Negli anni ’70 si rimette radicalmente in discussione, rifiuta l’industria discografica e si dedica al teatro.
I suoi spettacoli hanno satirizzato sul costume e la società italiana con un innovativo punto di incontro tra canzoni e monologhi, tra momenti umoristici e riflessioni anche amare.
Nel 1974, Gaber realizzò una delle sue maggiore piece teatrali “Anche per oggi non si vola”, spettacolo in cui venivano affrontate ed analizzate le paure, le ansie e le malattie della società moderna dell’epoca.
Società che, secondo Gaber, schiaccia le persone, tenta di omologarle per poterle meglio controllare.
L’uomo per Gaber deve quindi riuscire a riappropriarsi della propria identità (“Angeleri Giuseppe”), ritrovare la propria semplicità (“Leggerezza” e “Ma dove l’ho messa?”), semplicità che permette di vedere cose che l’intelligenza non riesce a comprendere (“Giotto da Bondone”).

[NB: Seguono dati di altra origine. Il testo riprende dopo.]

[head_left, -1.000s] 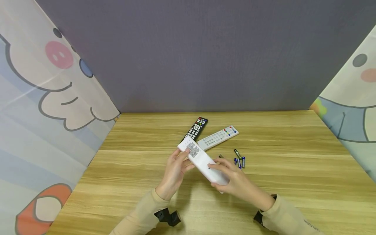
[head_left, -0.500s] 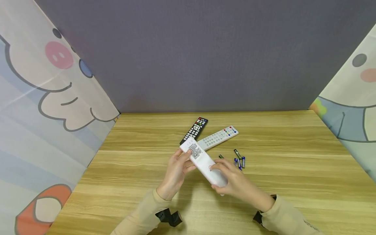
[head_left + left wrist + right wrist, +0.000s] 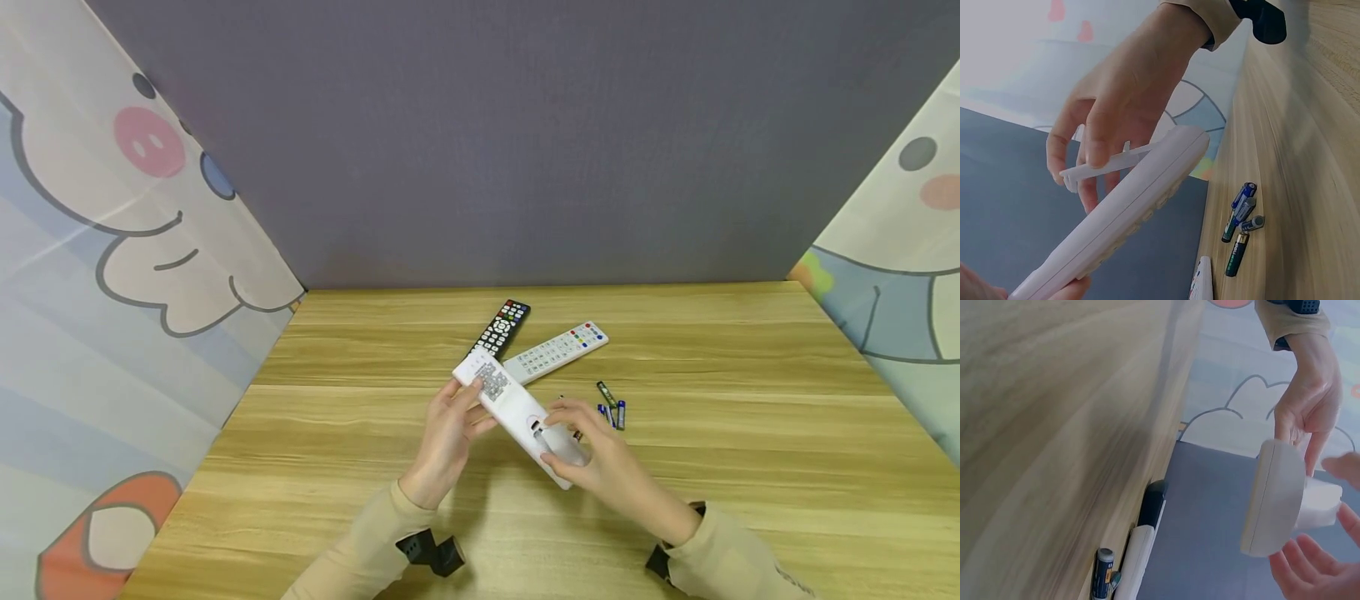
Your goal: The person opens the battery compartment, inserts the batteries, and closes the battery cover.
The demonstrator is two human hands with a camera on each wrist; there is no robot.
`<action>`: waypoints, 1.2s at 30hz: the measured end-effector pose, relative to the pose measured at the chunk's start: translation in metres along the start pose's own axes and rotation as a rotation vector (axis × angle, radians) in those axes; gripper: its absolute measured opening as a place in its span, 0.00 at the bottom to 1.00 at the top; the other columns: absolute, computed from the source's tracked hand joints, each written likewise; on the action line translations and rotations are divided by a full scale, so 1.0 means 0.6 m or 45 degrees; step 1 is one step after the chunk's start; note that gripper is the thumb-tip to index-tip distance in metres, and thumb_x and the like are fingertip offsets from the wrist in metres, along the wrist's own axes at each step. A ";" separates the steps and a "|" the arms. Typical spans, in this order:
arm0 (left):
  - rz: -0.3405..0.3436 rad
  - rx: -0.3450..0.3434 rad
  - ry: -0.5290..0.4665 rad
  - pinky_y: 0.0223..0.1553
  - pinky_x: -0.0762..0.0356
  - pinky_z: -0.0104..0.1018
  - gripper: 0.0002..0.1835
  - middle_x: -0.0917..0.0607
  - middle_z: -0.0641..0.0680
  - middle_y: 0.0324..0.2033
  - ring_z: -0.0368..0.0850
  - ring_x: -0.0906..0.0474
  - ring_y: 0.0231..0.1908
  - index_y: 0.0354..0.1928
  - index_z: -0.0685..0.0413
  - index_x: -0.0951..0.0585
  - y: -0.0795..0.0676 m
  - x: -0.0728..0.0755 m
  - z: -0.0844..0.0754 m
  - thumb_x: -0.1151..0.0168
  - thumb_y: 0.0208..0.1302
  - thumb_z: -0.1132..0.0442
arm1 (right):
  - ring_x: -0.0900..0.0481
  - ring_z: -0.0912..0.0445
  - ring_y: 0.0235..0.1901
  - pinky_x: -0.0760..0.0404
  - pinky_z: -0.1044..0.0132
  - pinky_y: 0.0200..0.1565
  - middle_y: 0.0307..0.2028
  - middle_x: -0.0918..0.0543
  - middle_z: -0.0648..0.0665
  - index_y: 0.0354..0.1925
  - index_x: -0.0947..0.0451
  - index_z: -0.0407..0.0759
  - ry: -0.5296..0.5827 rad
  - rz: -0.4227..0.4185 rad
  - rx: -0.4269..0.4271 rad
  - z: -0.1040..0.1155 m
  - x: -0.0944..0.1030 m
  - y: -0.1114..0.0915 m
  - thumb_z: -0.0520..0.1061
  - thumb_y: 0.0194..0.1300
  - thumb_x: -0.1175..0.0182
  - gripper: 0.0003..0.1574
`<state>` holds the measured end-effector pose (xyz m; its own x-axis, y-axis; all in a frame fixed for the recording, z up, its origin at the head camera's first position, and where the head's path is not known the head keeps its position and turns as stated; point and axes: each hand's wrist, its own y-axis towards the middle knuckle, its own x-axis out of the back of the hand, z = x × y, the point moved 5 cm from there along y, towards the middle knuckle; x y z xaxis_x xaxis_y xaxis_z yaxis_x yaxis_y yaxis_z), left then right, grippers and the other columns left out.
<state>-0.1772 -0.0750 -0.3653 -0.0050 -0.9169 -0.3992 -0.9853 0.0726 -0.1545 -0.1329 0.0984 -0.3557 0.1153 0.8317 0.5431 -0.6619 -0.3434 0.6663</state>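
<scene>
In the head view, my left hand point(image 3: 444, 442) grips the far end of a white remote control point(image 3: 515, 410), held back side up above the table. My right hand point(image 3: 609, 457) is at its near end and pinches the battery cover point(image 3: 1110, 166). In the left wrist view, this cover tilts up from the remote's back, one end raised and the other close to the body. The right wrist view shows the raised cover point(image 3: 1321, 503) beside the remote's end. Part of the battery compartment shows as a dark spot; the rest is hidden.
Beyond the hands lie a black remote point(image 3: 501, 327) and another white remote point(image 3: 558, 352), both buttons up. Several small batteries point(image 3: 620, 414), blue and green, lie on the wooden table point(image 3: 750, 433) right of them. A grey panel point(image 3: 555, 150) stands at the back edge.
The battery cover has come up from the remote's back, exposing a dark gap. My right fingers have shifted from pressing on the cover to pinching it. The left hand stays about the same.
</scene>
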 end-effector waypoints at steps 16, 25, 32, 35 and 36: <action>-0.063 0.014 -0.017 0.29 0.20 0.29 0.19 0.20 0.50 0.32 0.41 0.20 0.28 0.56 0.67 0.36 0.006 0.009 0.003 0.53 0.64 0.66 | 0.30 0.60 0.33 0.23 0.73 0.36 0.36 0.27 0.49 0.38 0.24 0.39 0.191 -0.183 -0.274 -0.010 0.006 -0.010 0.29 0.37 0.31 0.25; -0.080 0.032 -0.022 0.28 0.20 0.29 0.19 0.20 0.51 0.32 0.41 0.20 0.28 0.56 0.66 0.35 0.008 0.012 0.005 0.53 0.64 0.67 | 0.31 0.61 0.34 0.23 0.75 0.37 0.35 0.29 0.43 0.39 0.27 0.33 0.403 -0.214 -0.272 -0.010 0.005 -0.009 0.24 0.40 0.36 0.24; -0.080 0.049 -0.007 0.29 0.19 0.30 0.20 0.19 0.51 0.33 0.42 0.20 0.28 0.57 0.65 0.35 0.008 0.016 0.006 0.52 0.64 0.66 | 0.27 0.62 0.35 0.23 0.75 0.38 0.38 0.25 0.48 0.41 0.28 0.29 0.554 -0.248 -0.368 -0.016 0.017 -0.004 0.22 0.43 0.39 0.22; -0.075 0.053 -0.011 0.30 0.19 0.30 0.20 0.20 0.51 0.33 0.42 0.20 0.29 0.57 0.66 0.36 0.008 0.018 0.007 0.53 0.64 0.66 | 0.26 0.61 0.35 0.23 0.75 0.38 0.39 0.24 0.48 0.41 0.27 0.31 0.573 -0.245 -0.454 -0.022 0.026 -0.003 0.24 0.45 0.39 0.21; -0.073 0.055 -0.012 0.30 0.19 0.31 0.20 0.20 0.51 0.33 0.42 0.20 0.29 0.57 0.66 0.36 0.008 0.018 0.007 0.53 0.64 0.66 | 0.25 0.61 0.35 0.23 0.74 0.39 0.39 0.24 0.47 0.41 0.27 0.31 0.568 -0.244 -0.467 -0.024 0.029 -0.003 0.24 0.45 0.39 0.21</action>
<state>-0.1814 -0.0832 -0.3742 0.0534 -0.9161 -0.3973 -0.9757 0.0368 -0.2160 -0.1404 0.1198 -0.3551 -0.0112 0.9937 0.1118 -0.8814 -0.0626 0.4683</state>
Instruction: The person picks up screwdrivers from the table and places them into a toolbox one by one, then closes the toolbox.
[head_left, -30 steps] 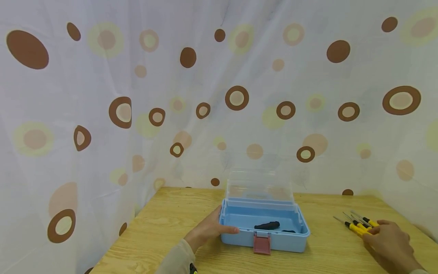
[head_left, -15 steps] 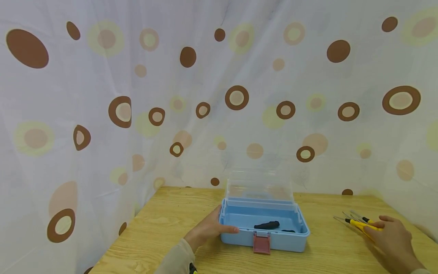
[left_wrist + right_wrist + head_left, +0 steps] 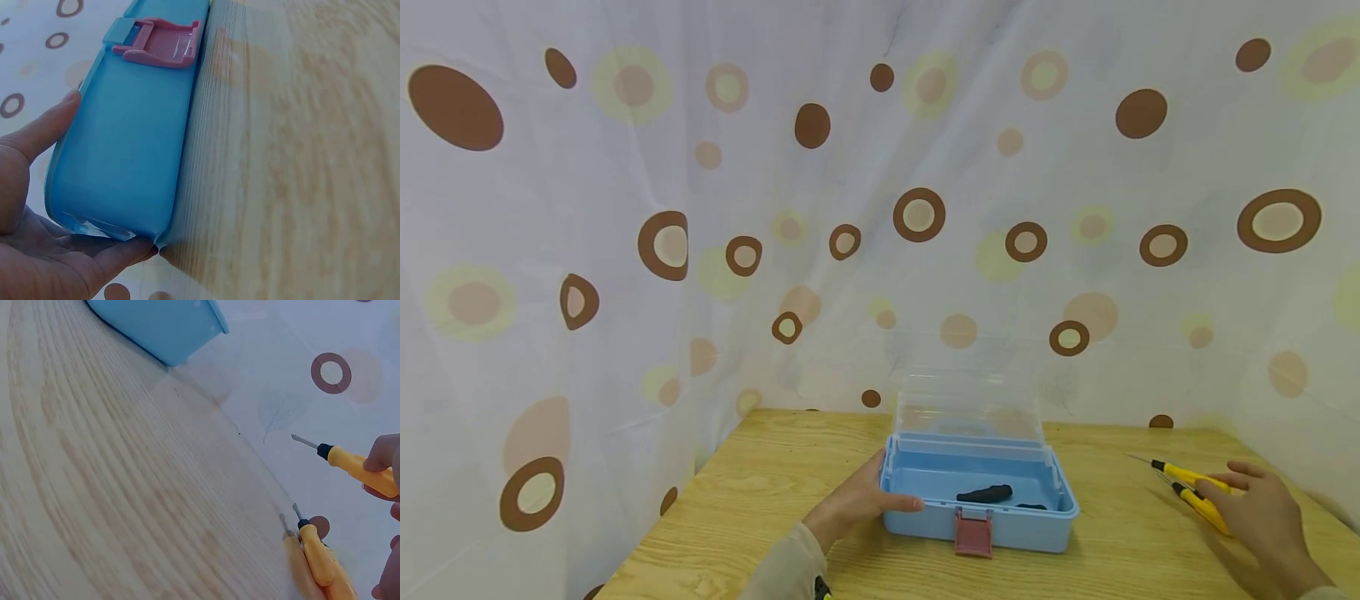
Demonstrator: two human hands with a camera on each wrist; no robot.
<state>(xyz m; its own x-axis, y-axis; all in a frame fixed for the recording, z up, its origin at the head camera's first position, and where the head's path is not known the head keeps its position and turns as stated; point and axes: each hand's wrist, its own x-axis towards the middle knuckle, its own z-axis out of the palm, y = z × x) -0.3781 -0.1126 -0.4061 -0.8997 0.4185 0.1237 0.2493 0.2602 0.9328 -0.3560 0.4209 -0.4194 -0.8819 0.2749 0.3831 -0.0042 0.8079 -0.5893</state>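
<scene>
A light blue plastic toolbox (image 3: 1026,532) stands on the table, its clear lid (image 3: 970,400) raised at the back and its pink latch (image 3: 973,535) hanging down in front. My left hand (image 3: 856,502) grips the left end, thumb along the front wall and fingers round the side. Two dark objects, one a long black piece (image 3: 985,494), lie inside; their kind is unclear. At the right, my right hand (image 3: 1262,512) pinches a yellow-handled screwdriver (image 3: 350,464) with a black collar, its tip pointing left. Other yellow screwdrivers (image 3: 322,559) lie below it on the table, partly hidden by the hand.
The wooden table (image 3: 760,467) carries the box near its middle. Behind and to the left hangs a white curtain (image 3: 737,167) with brown rings and dots. A small black and yellow item (image 3: 822,588) shows by the left sleeve at the bottom edge.
My right hand has picked one screwdriver from the bunch and lifted it slightly apart from the others. The left hand and the toolbox have stayed in place.
</scene>
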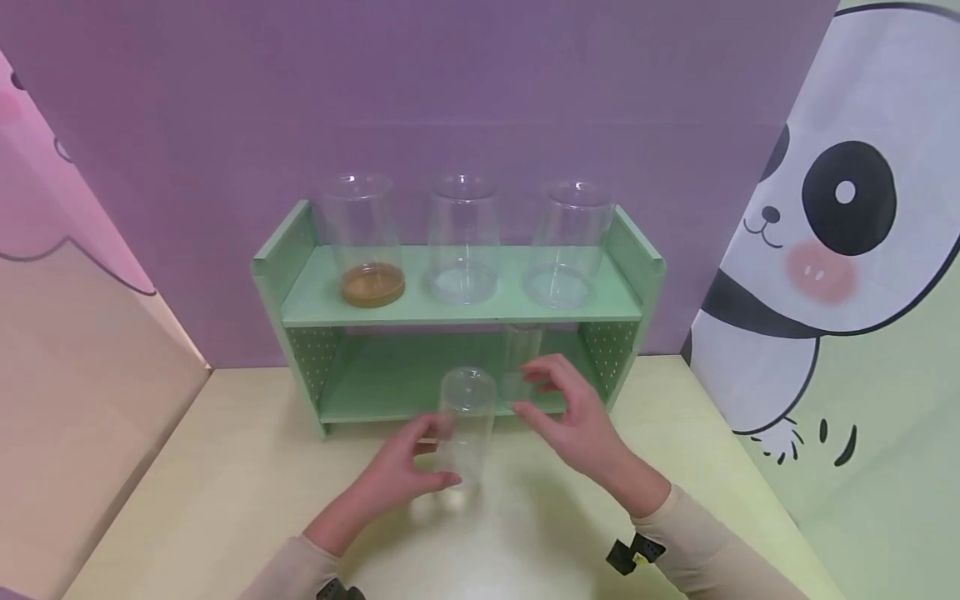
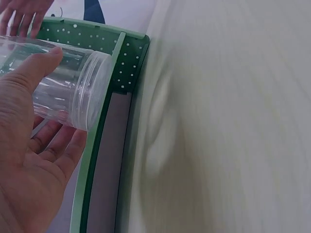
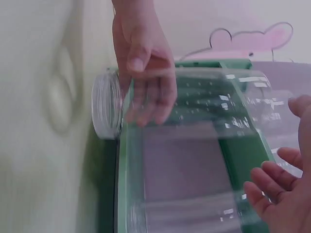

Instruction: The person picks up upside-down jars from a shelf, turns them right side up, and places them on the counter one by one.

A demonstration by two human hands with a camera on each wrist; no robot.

Nello spettacolo c’è anche un forte accento alla politica come “La peste”, un feroce atto di accusa sulle complicità tra organi dello Stato e stragi di stampo fascista, e “La realtà è un uccello” in cui critica la sinistra incapace di capire e vedere i cambiamenti del mondo.
Ma a Gaber interessa parlare soprattutto delle persone, dei rapporti umani e sottolinea quindi la necessità di riaffermare l’importanza del singolo individuo (“Chiedo scusa se parlo di Maria”), che può trovare solo nel confronto con gli altri la propria dimensione e la propria libertà (“La strada”).